Marsha Miller/The University of Texas at Austin
A vote from the UT Board of Regents has made a medical school for UT-Austin a reality in the next 10 years.
A medical school in Austin will become reality within the next 10 years after a vote from the UT Board of Regents on May 3 to allocate up to $30 million a year from the state’s Available University Fund for the school.
This funding, along with a pending $250 million commitment from Seton Healthcare Family for a new teaching hospital, will make the medical school a possibility.
“The founding of a medical school at UT would be an enormous event in the life of the University, would offer dramatic new opportunities for our students and our faculty, and would advance health care in Central Texas,” said President Bill Powers in an email to the UT community.
The creation of a medical school in Austin aligns with Senator Kirk Watson’s “10 in 10” initiative, which lays out 10 initiatives to be completed in 10 years to improve the overall health of Central Texas.
“UT Austin has so many pre-med students and having a school so close to us would help foster connections before we actually attend a medical school,” said Naiya Patel, President of Longhorn Pre-Medical Student Association.
Austin is currently the largest city in the country without a medical school and creating one would open-up opportunities for research as well as attract top faculty and students.
Although there are many benefits to creating a medical school in Austin there are still questions about the availability of resources and hospital facilities.
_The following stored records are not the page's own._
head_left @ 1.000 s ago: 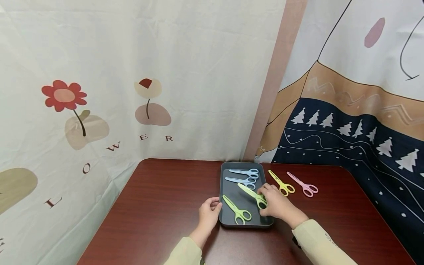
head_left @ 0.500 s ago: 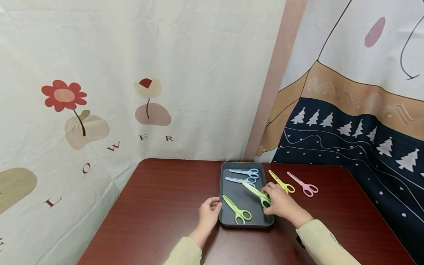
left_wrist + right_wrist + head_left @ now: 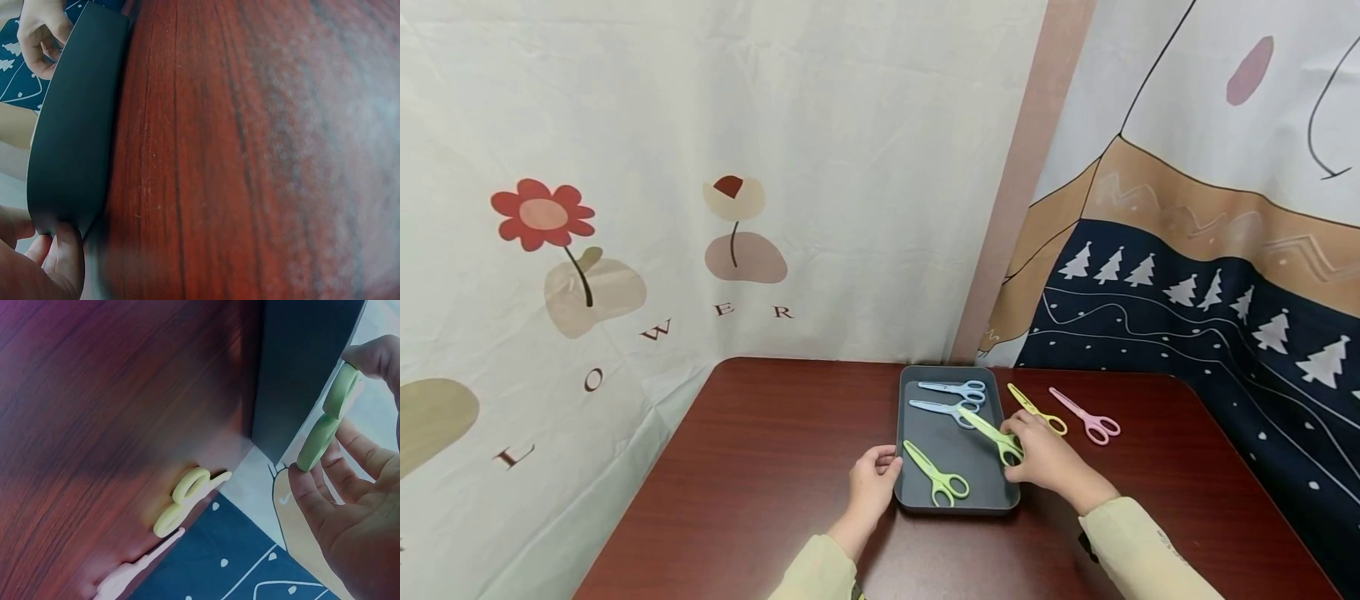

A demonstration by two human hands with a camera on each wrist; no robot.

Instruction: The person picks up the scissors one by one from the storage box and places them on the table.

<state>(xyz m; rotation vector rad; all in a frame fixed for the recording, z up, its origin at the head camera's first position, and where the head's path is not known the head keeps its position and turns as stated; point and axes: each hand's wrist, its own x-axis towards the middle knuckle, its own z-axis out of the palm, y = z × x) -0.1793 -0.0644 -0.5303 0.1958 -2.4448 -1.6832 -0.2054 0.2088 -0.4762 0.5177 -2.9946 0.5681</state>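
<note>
My right hand pinches the handle loops of light green scissors between thumb and fingers. Their blades point away and to the left, above the dark grey tray; in the right wrist view the green handles show above the tray rim. With thumb and fingertips, my left hand grips the tray's left side; the left wrist view has these fingers against the tray wall. Inside the tray lie a second pair of green scissors and two blue pairs, one of them blue scissors at the far end.
Right of the tray, yellow scissors and pink scissors lie on the reddish-brown table. My right hand partly covers the view near the yellow pair. Printed curtains hang behind the table's far edge.
My right hand has moved right and slightly away, carrying the green scissors from the tray's middle toward its right rim. The left hand and tray have stayed put.
</note>
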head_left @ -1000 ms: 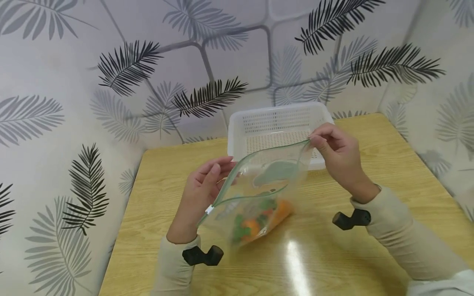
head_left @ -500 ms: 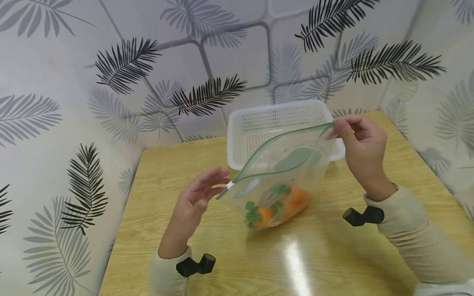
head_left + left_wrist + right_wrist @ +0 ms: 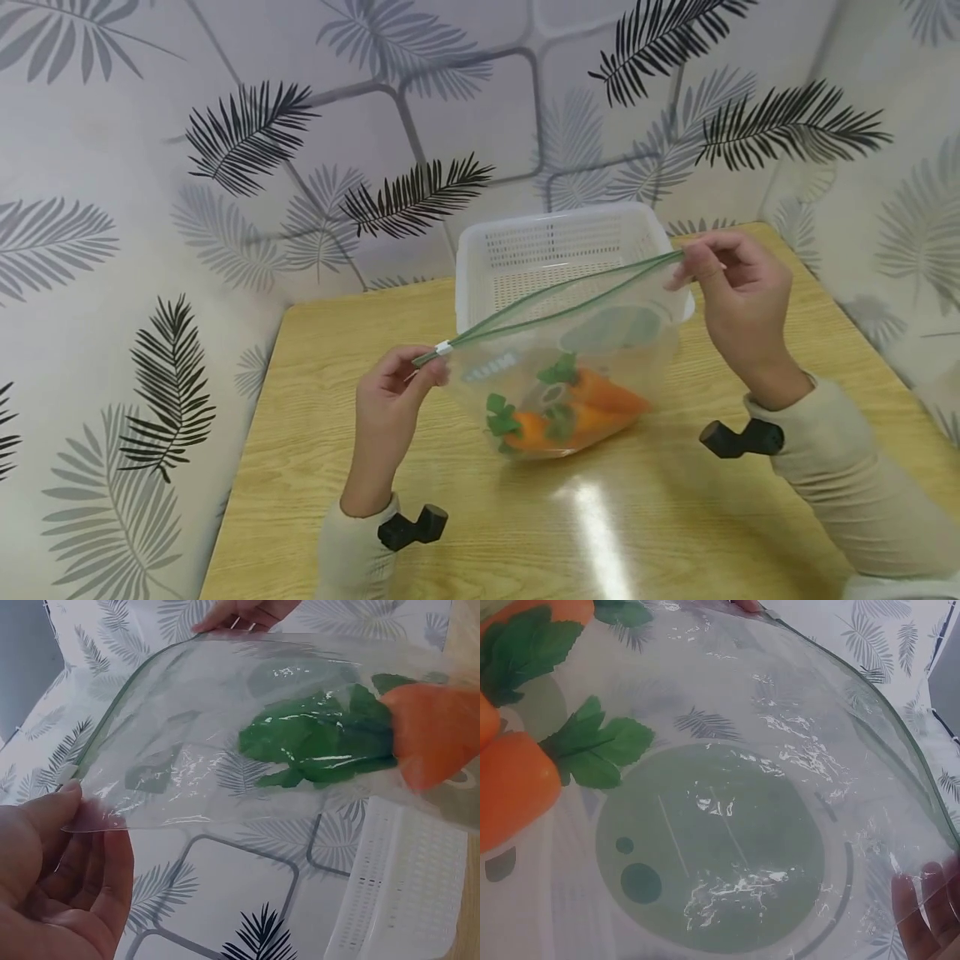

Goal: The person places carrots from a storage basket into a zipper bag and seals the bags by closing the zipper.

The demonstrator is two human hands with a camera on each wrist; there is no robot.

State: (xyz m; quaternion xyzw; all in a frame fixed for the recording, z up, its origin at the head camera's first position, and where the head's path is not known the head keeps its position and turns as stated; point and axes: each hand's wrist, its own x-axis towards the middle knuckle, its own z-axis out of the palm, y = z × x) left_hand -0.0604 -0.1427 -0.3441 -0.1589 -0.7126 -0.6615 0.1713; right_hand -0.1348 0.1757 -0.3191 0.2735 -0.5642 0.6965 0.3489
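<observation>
A clear zip bag (image 3: 487,392) with a green zip edge and a white slider (image 3: 443,347) hangs between both hands. Inside it lie orange carrots (image 3: 600,404) with green leafy tops, seen through the plastic. My left hand (image 3: 390,408) pinches the bag's corner beside the slider, thumb against fingers. At the opposite top corner my right hand (image 3: 746,312) pinches the zip edge. The mouth gapes slightly between the two green strips. In the left wrist view, a carrot (image 3: 439,735) and its leaves show close up; the right wrist view shows a green printed oval (image 3: 712,847) on the bag.
A white perforated basket (image 3: 474,292) stands behind the bag at the back of the wooden table (image 3: 315,433), partly covered by it. Beyond the table's far edge is a leaf-patterned wall (image 3: 315,150). Each wrist bears a black camera mount (image 3: 412,527).
The right hand has carried its corner rightward. The left hand, loose beside the bag half a second ago, now pinches the slider corner. The bag is stretched wider and its mouth has narrowed.
</observation>
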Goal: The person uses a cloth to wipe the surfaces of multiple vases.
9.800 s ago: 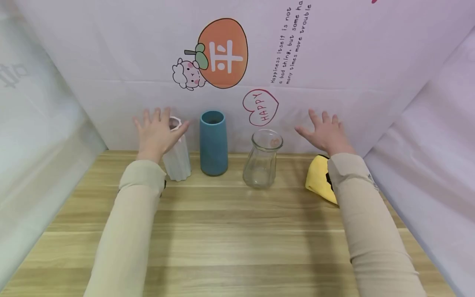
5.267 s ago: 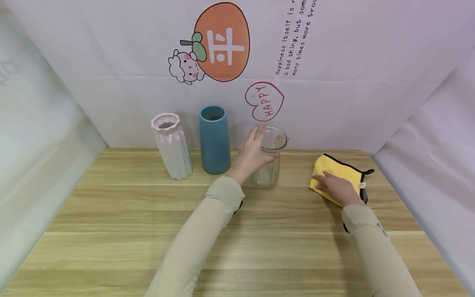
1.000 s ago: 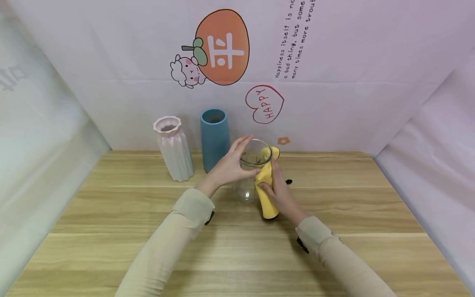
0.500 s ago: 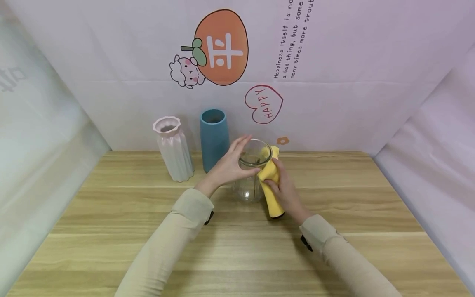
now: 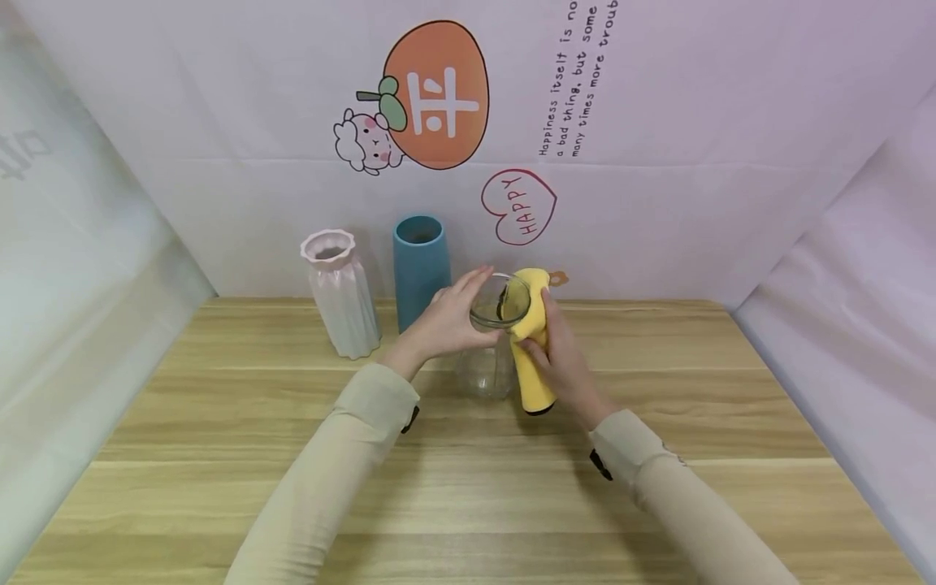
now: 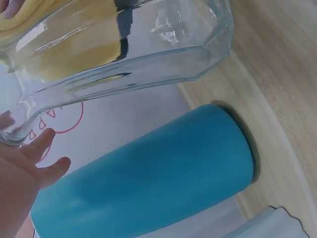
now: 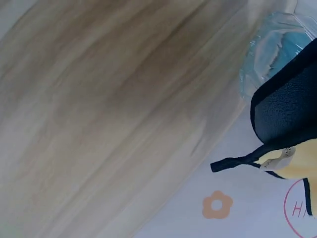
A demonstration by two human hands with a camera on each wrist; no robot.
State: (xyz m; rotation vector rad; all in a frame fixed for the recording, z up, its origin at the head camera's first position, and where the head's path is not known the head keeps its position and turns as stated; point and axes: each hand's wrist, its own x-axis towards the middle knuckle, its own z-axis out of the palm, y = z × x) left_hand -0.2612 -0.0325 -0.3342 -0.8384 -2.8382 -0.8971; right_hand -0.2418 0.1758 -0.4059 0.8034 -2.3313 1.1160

Missy Wu, President of Kappa Rho Pre-Med Honor Society, believes that a medical school in Austin will be beneficial to students applying for medical schools in Texas, but resources could be scarce compared to other institutions.
“Currently, Austin does not have a wide range of medical resources. When compared to medical schools in Houston, it is apparent that the Houston Medical Center can provide students with a wide variety of experiences,” Wu said.